Biggest medical company with 300,000 employees infected by Snake Ransomware. ESET antivirus and Solarwinds SIEM didn’t protected

According to data security training specialists, Fresenius, Europe’s largest private hospital operator company, has been the victim of a ransomware attack on its IT systems. The company said the incident has limited some of its operations, but that patient care services remain smoothly.

Fresenius Group is integrated by four independent firms:

  • Fresenius Medical Care, a care provider for patients with renal impairment
  • Fresenius Helios, private hospital operator
  • Fresenius Kabi, which supplies medicines and medical devices
  • Fresenius Vamed, which manages health care facilities

A couple of days ago, a user of the KrebsOnSecurity website (who asked to remain anonymous) revealed that one of his relatives working for Fresenius in the U.S. reported that all computer equipment in the building had been compromised by a cyberattack, affecting the company’s operations globally, as mentioned by data security training experts.

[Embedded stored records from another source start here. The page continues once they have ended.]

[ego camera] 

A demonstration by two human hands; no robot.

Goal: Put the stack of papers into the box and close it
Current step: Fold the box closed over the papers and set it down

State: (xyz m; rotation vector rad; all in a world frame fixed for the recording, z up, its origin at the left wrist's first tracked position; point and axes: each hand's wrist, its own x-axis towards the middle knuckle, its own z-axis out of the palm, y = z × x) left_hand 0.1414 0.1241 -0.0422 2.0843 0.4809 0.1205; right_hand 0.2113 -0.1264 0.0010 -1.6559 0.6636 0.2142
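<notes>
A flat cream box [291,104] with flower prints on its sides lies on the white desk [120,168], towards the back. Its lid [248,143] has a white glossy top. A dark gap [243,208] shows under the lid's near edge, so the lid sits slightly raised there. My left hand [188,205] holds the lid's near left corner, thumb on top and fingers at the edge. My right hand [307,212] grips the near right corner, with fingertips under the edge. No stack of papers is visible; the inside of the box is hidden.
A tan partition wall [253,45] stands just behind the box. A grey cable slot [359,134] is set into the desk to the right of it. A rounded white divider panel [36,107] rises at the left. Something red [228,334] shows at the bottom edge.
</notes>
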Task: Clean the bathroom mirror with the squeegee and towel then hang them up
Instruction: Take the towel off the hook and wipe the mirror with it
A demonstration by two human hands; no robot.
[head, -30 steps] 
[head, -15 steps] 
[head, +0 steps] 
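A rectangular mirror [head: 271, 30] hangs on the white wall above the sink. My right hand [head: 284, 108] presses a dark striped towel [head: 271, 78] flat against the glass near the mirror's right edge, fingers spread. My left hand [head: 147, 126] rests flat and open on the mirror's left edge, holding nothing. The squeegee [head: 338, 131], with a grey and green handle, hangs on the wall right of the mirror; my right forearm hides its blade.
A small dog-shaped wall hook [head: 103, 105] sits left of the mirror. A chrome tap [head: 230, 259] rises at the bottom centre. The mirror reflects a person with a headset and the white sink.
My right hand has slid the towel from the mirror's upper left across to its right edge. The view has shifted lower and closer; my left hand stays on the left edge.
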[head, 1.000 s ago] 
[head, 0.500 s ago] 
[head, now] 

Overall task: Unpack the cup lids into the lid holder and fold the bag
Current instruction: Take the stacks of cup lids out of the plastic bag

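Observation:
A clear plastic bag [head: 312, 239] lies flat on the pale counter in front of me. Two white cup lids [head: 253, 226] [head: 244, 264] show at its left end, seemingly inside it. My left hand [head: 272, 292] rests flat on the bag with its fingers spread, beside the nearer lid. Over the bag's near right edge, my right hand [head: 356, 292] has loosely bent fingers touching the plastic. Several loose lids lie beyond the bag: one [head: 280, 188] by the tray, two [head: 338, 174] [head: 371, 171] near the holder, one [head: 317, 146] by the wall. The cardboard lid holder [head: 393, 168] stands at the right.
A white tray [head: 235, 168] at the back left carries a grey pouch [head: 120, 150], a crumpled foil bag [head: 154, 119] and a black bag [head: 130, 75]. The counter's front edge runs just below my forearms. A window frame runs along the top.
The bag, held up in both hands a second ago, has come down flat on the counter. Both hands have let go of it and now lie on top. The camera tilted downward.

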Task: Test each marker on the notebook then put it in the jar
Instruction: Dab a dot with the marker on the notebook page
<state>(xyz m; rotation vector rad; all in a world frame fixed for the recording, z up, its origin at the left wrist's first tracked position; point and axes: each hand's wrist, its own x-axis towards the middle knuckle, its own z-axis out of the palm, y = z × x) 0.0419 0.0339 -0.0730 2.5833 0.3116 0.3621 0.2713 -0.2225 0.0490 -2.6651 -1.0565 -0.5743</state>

The informant claims that it is an infection of the Snake ransomware, a little-known and identified variant in early 2020. As usual in these attacks, the company’s data was encrypted and hackers demand a payment in Bitcoin in exchange for restoring access to compromised information.

Shortly after this leak, a company spokesman stated, “I can confirm that Fresenius’ IT team detected a virus on the company’s computers. We implemented some security protocols in response to the incident, so we get the infection deployed on a large scale; our IT teams continue to work to resolve the issue as soon as possible to ensure that our operations are maintained.”

Recently an untimely wave of similar attacks has been detected against medical service providers, data security training experts report. In April, Interpol issued a report pointing to an unusual increase in ransomware attacks against health companies, in which threat actors try to capitalize on the pandemic to force a cash ransom.

According to the International Institute for Cyber Security (IICS), the Department of Homeland Security issued a joint alert with the UK’s National Cyber Security Centre, informing health companies about the most large-facing threat actor groups as well as their main attack methods.

Another risk faced by companies is the leaking of sensitive data, as threat actors often resort to exposing business information as a way to pressure companies that are victims of ransomware.